I'm not sure of the exact date classes started at Southwest Texas State College, but it was very soon after Labor Day. Labor Day in 1968 was Monday, September 2. Bud and I got most of everything hauled up in his 1968 Camaro and me in my 1967 Dodge Polara. The apartment was fully furnished, including an automatic dishwasher, but no washer or dryer. The biggest thing we had to lug was a mono record player built into a large heavy console. Neither Bud nor I owned a stereo or even a mono record player, though I had already accumulated quite a few vinyl 33 rpm LP's. I played them on my sister Brenda's record player at home in Alice, and then lugged them to dorm rooms at Texas A & I to listen to with friends. We had to have music, so Bud borrowed this 150 pound monster, complete with storage shelves underneath the turntable and on both sides. It was his parents, and it didn't work even though it wasn't that old, but they weren't listening to music on it, and we figured we could make it work. We didn't really have any other choice at that time anyway.

Somehow, by the time we struggled out of their house and down the stairs with it at Sarita, Texas, hauled it a couple of hundred miles, and into the apartment, when we plugged it in, the turntable went round. We put an album on the spindle and pushed the lever to play, and lo and behold, we had music.
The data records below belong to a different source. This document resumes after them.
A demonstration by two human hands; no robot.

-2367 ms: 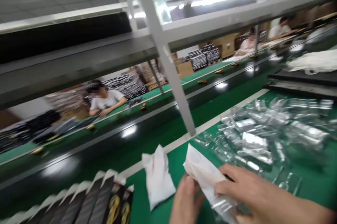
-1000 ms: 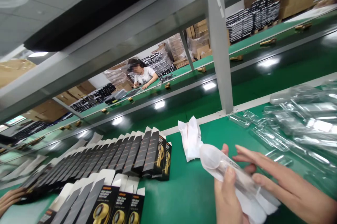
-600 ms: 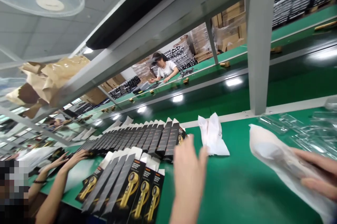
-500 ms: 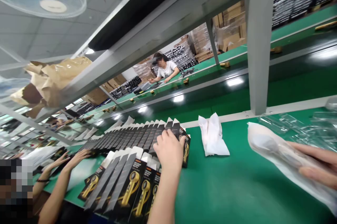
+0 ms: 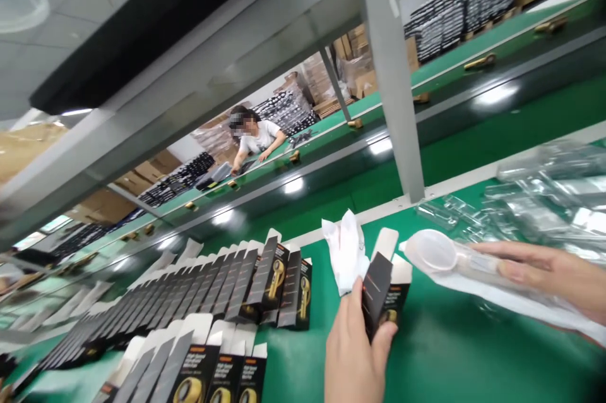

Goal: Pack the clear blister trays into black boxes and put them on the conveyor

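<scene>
Grips a black box with white flaps raised in the left hand, and holds a clear-and-white package in the right hand, just right of the box, with long axis slanting from near right to far left and rounded end toward the flaps.

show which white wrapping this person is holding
The white wrapping in the right hand, with a round shape showing at one end; the other white wrapping lies on the table, beyond the left hand.
</scene>
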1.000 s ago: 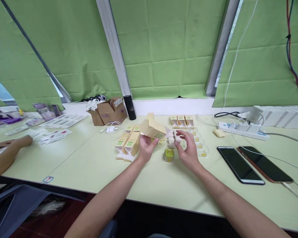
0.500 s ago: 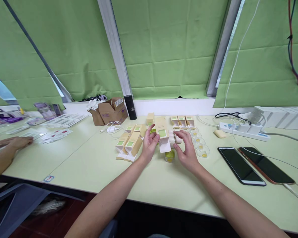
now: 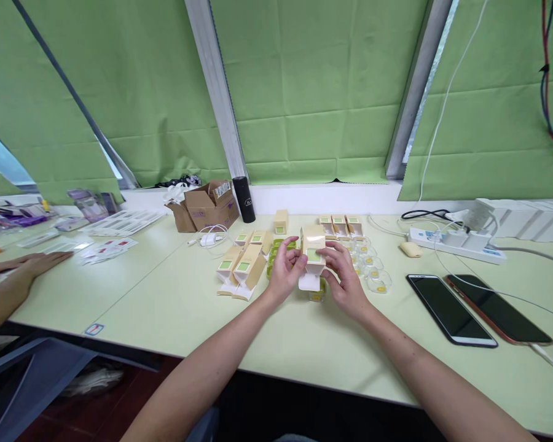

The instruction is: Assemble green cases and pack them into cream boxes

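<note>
A small tan carton (image 3: 313, 237) with a green window is held above the table, its white end flap hanging down toward me. My left hand (image 3: 284, 273) grips its left side. My right hand (image 3: 346, 281) has its fingers against the right side, near the window. Below the carton a jar with a yellow-green lid (image 3: 317, 292) is partly hidden. Green-lidded jars (image 3: 276, 247) show behind my left hand. Clear lids or cups (image 3: 378, 282) with yellow centres lie in rows to the right of my right hand.
Several open tan cartons (image 3: 250, 267) lie left of my hands; three more (image 3: 340, 226) stand at the back. Two phones (image 3: 449, 309) and a power strip (image 3: 456, 244) are to the right. A brown box (image 3: 211, 207) and black bottle (image 3: 244, 200) stand behind. Another person's hands (image 3: 39, 264) rest at far left.
The carton has moved slightly right and tilted, its flap now nearer the jar. My right hand has closed in from beside it to touch its right side.
</note>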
Downstairs the front door opened into the living room. The opposite wall on the right was the small dining room and the left side of the room behind a dividing wall was the kitchen with an oven, stove, refrigerator, sink and automatic dishwasher. The stairs were on the right wall leading up to the one large open bedroom above with the bathroom sink and tub/shower combination. Under the stairs was a large storage room with the door right of the dining area. That proved to be a great boon for Bud and I. Baldy had opened up a new office just north of Kingsville, Texas a couple of years earlier. Typical in the fashion of Baldy, he had bought carton after carton of 12 oz Dixie Cups, a fifty five gallon size plastic bag full of little boxes of plastic forks, knives and spoons and a couple of large cardboard boxes full of heavy duty three sectioned paper plates. He didn't want to run out, and he allowed the general public to attend the bar be que . We served around 1500 people that day....a lot of them college students. The haul Bud and I were so fortunate to receive were what was left over from that feast. All we would have to wash was some glassware, pots, pans, skillets and some miscellaneous kitchen items.